52andblue · 26/04/2021 17:00

This is very difficult.
If your son has SN/SEN then he is even less able to understand the realities of raising this baby if the girl continues with her pregnancy (a decision neither he nor you have any say in but will affect you hugely)
I'd be concerned that he is vulnerable and they were giving him booze which could have affected his ability to be responsible with condoms

My mind boggles that her Mother is 'pleased'. Her child having a child with a child with SEN. How hard for everyone involved that will be :(

EileenGC · 26/04/2021 17:01

If my 16yo son came home saying he got his GF pregnant, I wouldn’t be lovely, supportive and understanding like people suggest on here, no. Of course I’d reassure him that I love him and will be there for him ( for him, not for the dirty diapers and sleepless nights), but he’d get a good talk about irresponsibility, I wouldn’t hide how upset I was. I say that as someone who would never consider an abortion or encourage someone else to have it, but come on, I’m not going to look happy about two teenagers having a baby.

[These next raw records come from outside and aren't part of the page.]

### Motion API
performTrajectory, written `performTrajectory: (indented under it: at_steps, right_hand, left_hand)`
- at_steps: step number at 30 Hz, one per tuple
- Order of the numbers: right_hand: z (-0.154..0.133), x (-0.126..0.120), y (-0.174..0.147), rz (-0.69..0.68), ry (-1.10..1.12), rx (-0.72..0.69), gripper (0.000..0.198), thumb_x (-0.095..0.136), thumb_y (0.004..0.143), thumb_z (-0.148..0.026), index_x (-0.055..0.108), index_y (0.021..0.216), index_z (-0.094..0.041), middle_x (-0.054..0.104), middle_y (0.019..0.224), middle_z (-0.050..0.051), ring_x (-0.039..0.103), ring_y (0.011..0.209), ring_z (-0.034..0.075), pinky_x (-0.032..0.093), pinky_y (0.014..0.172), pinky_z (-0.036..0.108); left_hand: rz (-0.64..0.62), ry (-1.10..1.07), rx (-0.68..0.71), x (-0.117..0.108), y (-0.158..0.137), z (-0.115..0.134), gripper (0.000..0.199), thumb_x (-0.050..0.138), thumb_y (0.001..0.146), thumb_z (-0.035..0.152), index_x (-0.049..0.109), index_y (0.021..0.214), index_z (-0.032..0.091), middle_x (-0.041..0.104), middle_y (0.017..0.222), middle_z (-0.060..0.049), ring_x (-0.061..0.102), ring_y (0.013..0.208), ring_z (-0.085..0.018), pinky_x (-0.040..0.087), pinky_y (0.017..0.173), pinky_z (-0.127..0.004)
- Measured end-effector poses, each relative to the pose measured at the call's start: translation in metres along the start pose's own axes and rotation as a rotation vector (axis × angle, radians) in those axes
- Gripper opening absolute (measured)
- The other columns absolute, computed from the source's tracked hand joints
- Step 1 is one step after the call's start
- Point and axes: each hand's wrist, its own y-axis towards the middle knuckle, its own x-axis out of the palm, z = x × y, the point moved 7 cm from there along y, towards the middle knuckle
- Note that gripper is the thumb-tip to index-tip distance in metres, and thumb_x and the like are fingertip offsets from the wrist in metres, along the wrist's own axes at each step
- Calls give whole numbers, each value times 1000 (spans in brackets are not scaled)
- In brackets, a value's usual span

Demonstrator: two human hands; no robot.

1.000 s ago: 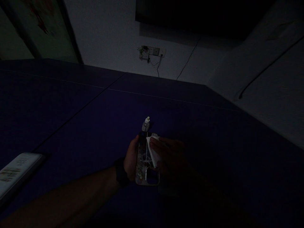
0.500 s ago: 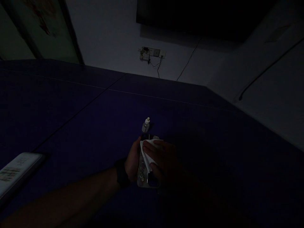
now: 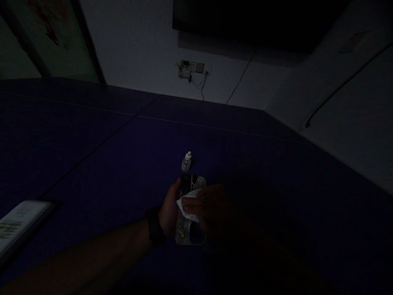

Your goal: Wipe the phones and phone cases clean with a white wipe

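Observation:
My left hand (image 3: 170, 208), with a dark band at the wrist, grips a patterned phone case (image 3: 182, 235) by its left edge. The case has a large cutout at its near end. A white cloth or tissue (image 3: 189, 213) lies folded under the fingers of my right hand (image 3: 211, 205), pressed on the middle of the case. My right palm and forearm are lost in the dark. Just beyond the case's far end stands a small clear bottle (image 3: 186, 162) with a white cap and a label.
On the dark blue surface (image 3: 123, 151), a white box-like object (image 3: 23, 217) with printed marks lies at the left. At the back wall are sockets (image 3: 196, 67) with hanging cords and a black screen (image 3: 251, 24) above. A dark cord (image 3: 346, 88) runs along the right wall.
My right hand has slid the cloth down toward the near end of the case, baring the far end. The left hand keeps its hold. The whole view has shifted slightly.

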Motion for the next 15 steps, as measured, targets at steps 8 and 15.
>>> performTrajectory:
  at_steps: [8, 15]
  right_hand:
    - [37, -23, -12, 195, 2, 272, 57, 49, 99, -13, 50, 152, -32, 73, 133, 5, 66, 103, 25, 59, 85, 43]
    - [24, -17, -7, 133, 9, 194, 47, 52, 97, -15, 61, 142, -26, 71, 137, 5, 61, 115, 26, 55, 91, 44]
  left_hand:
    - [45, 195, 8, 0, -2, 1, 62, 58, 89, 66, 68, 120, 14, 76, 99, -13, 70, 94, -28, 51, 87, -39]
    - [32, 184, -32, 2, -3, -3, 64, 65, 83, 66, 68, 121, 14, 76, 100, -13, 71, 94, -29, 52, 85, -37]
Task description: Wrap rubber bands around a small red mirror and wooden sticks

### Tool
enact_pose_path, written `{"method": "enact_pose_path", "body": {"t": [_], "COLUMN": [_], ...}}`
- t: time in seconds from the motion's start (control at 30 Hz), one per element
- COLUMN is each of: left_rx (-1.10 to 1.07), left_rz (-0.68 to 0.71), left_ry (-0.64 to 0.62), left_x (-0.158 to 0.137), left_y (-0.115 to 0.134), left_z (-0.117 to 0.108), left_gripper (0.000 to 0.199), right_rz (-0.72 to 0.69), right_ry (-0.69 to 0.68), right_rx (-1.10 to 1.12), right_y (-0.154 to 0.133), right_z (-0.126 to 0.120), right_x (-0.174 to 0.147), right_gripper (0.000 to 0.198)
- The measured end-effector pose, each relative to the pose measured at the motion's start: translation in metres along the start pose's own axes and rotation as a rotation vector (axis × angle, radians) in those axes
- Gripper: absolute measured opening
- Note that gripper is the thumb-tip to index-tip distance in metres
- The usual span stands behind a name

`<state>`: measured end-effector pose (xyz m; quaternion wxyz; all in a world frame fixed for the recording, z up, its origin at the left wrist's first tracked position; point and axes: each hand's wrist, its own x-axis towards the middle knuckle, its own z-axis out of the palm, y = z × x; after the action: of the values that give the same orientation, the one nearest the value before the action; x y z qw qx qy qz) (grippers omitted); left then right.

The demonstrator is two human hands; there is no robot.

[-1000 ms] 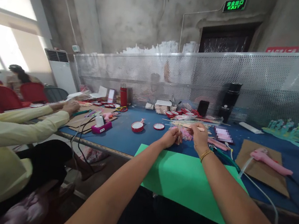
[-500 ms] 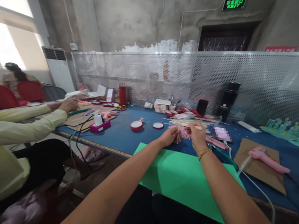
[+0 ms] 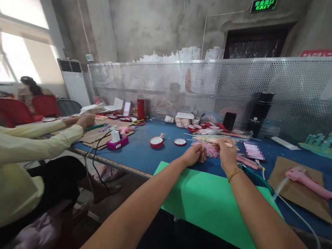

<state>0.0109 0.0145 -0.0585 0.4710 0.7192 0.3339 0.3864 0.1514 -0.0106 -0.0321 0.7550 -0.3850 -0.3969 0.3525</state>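
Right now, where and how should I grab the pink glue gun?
Probably by the handle, from above and the near side: the pink glue gun lies on cardboard with its handle stretching right, away from the clear stick at its left end.

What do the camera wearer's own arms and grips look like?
The left arm and right arm show no sleeves. The left grip and right grip are ungloved human hands. A gold-coloured bracelet circles the right wrist; the left wrist shows nothing worn. Rings cannot be made out.

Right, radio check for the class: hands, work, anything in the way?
Right hand gripping pale stick. Left hand curled near pink strands, grip unclear. Green sheet on near side, nothing visibly blocking.
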Motion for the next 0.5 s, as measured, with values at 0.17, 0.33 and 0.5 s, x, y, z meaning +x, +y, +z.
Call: {"method": "enact_pose_path", "body": {"t": [0.17,0.33,0.5], "left_rx": [-0.003,0.020,0.037], "left_rz": [0.010,0.013,0.036], "left_ry": [0.006,-0.002,0.010], "left_x": [0.0003,0.0003,0.0008], "left_y": [0.0004,-0.0001,0.0007], "left_z": [0.0004,-0.0004,-0.0010], "left_gripper": [0.024,0.028,0.031], "right_rz": [0.005,0.013,0.031], "right_ry": [-0.056,-0.001,-0.027], "right_rx": [0.007,-0.011,0.009], "right_y": [-0.0014,-0.0002,-0.0029], "right_z": [0.0008,0.0006,0.0002], "right_x": [-0.0014,-0.0003,0.0005], "right_gripper": [0.021,0.020,0.020]}}
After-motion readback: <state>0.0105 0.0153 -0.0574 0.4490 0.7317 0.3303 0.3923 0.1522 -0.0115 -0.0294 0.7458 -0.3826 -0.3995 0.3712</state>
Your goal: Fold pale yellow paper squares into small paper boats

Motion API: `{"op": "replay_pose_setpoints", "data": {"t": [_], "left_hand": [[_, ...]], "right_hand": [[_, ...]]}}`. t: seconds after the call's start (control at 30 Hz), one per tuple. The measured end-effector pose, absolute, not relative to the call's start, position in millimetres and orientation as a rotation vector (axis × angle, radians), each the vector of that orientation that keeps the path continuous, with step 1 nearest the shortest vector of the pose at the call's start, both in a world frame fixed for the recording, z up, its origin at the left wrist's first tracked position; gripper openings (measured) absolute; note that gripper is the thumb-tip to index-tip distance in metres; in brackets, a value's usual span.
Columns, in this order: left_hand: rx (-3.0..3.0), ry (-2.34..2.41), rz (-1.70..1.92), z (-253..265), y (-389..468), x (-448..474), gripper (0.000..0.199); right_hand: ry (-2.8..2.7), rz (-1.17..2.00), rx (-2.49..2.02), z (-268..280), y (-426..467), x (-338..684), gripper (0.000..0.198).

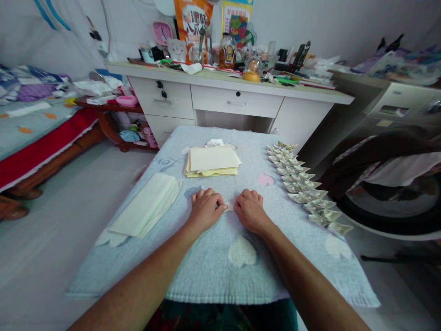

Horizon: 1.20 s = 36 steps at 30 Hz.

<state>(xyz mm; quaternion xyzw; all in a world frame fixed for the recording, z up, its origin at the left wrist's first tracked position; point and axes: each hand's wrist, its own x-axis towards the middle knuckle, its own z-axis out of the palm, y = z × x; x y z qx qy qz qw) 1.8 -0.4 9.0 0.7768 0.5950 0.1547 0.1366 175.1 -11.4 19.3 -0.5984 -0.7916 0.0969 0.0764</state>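
Above the middle of the cloth-covered table, my left hand [206, 209] and my right hand [250, 208] are close together with fingers curled. Between them shows a small pale piece of folded paper [230, 207], pinched at either end. Most of it is hidden by my fingers. Just beyond my hands lies a stack of cream and yellow paper sheets [212, 158]. To the left of my left hand rests a pile of long, pale green-white paper sheets [144, 204]. Along the right side, several boat-shaped folded papers [303, 186] stand in a slanting row.
A light blue cloth [206, 276] with heart patterns covers the table. Behind it stands a white desk [237, 96] crowded with jars, bags and small items. A front-loading washing machine [389, 105] is at the right, and a bed [37, 124] at the left.
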Motion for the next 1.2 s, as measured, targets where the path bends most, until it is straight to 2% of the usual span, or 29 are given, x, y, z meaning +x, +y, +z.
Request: {"op": "replay_pose_setpoints", "data": {"t": [0.13, 0.33, 0.73, 0.97, 1.2], "left_hand": [[2.255, 1.730, 0.448, 9.5, -1.0, 2.2, 0.018], [2.273, 1.729, 0.464, 8.9, -2.3, 3.0, 0.017], [2.218, 1.642, 0.350, 15.0, 1.5, -3.6, 0.015], [2.250, 1.640, 0.377, 11.9, 1.9, -4.2, 0.015], [2.253, 1.577, 0.336, 12.1, 3.5, -8.7, 0.015]], "right_hand": [[-2.331, 0.298, -1.765, 19.6, -13.1, 175.6, 0.015], [-2.317, 0.182, -1.768, 18.7, -15.7, 169.8, 0.028], [-2.336, 0.174, -1.862, 19.8, -15.2, 164.5, 0.026], [-2.344, 0.187, -1.835, 21.0, -15.4, 164.7, 0.036], [-2.340, 0.157, -1.863, 21.4, -15.7, 162.2, 0.033]]}}
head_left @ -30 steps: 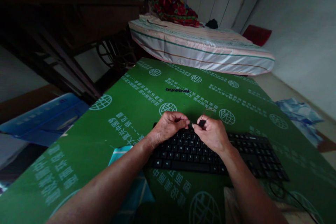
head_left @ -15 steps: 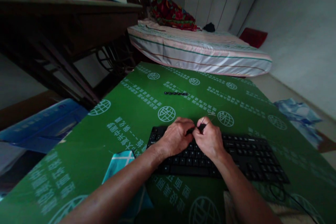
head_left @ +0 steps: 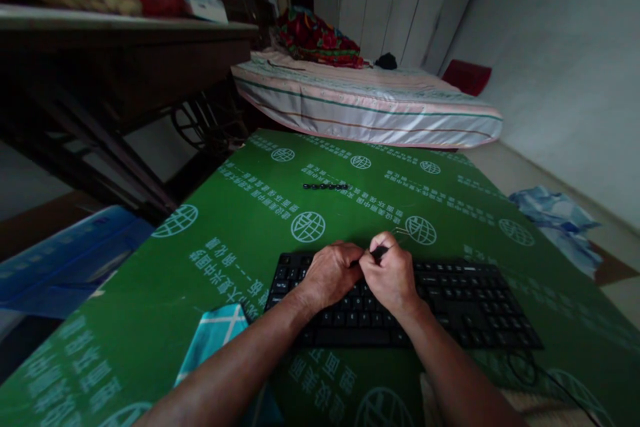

I’m sorry OP, what a tough situation to be in. I’d definitely give him a stern talking to and let him know how disappointed and upset I was. He doesn’t seem to understand this is not happy news. The GF’s parents don’t sound too helpful either.

SunshineCake · 26/04/2021 17:01

@GoodbyePorpoiseSpit

Ahhhhhhh. The absolute scenes of misogyny on this thread blows my mind “not fair that the woman gets to dictate” “men can be stupid when their sex life is at play” Jesus wept. Op you honestly do seem to be more incensed by the girl and her family than your DS. He was involved, he didn’t use protection presumably and he sounds immature so maybe part of your anger is at yourself for not ensuring he was completely secure in how to use contraception before embarking on a sexual relationship.
If you mean me I am not a misogynist. I'm just sick of woman dictating whether the father of the child sees the baby or not and withholding access for stupid reasons. This is a general point. Clearly not related to this couple but seen enough posts on here.
52andblue · 26/04/2021 17:02

@Joeblack066 good advice and more positive than mine !

HST58 · 26/04/2021 17:04

Does the girlfriend have learning difficulties too?

What a shock. I'm sorry OP.

TSBelliot · 26/04/2021 17:04

OP take a breath and see if you can have a chat to someone in real life - the year head at school might be a good start.

You shouldn’t have been told about her medical appointments any more than she should have access to your medical history. It sounds like your son’s SEN don’t impact on his capacity so he is the person you need to get the info from. It may well be that now is the time to gently let go what you hoped and to think strategically. You want a relationship with him and your grandchild then you act supportive albeit realistic. I have seen may babies born to young parents and actually what is remarkable is how often it works out ok. All new parents to be are naive - your son has no chance of being overly realistic. It’s just not something you can make happen easily.